In the present study, the infants in the cue-based feeding group started the first oral feeding with lower PMA than the scheduled approach group. The duration of full oral feeding achievement was shorter in the cue-based feeding group. Moreover, the length of hospital stay was shorter in the cue-based feeding group than that in the scheduled group.

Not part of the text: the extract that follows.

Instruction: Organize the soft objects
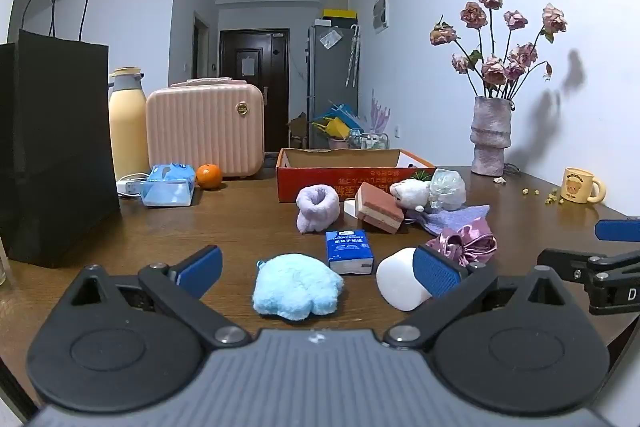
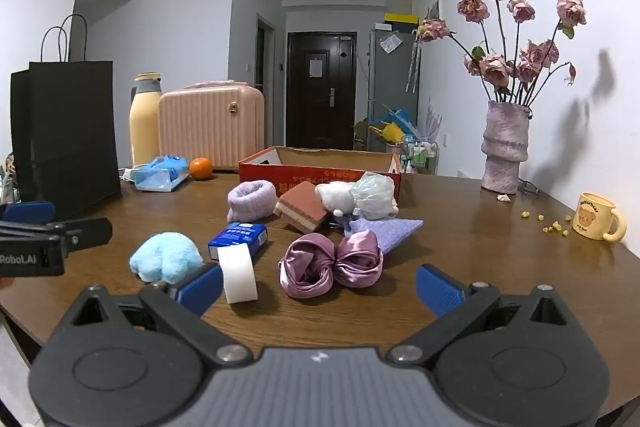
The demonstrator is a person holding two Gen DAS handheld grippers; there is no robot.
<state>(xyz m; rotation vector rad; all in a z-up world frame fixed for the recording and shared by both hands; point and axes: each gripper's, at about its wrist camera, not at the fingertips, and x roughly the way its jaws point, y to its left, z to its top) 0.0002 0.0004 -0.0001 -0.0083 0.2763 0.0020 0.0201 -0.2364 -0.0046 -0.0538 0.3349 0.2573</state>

The results of this study demonstrated that the infants of the cue-based feeding group started oral feeding on average 4 days sooner. Davidson et al and Chrupcala et al found no significant difference between groups for the initiation of oral feeding (1, 32); This finding may be due to the difference in the criteria for initiation of oral feeding. For instance, Davidson et al revealed that oral feeding was initiated only based on Oral Feeding Readiness Scale. However, in the present study, in addition to Oral Feeding Readiness Scale, we evaluated infants by PIOFRAS. Furthermore, the difference in PMA may be one of the reasons for differences in duration of hospitalization. The mean of PMA in the first oral feeding in the study by Davidson and colleagues was about 34 - 36 weeks. However, in our study, it was about 32 - 34 weeks.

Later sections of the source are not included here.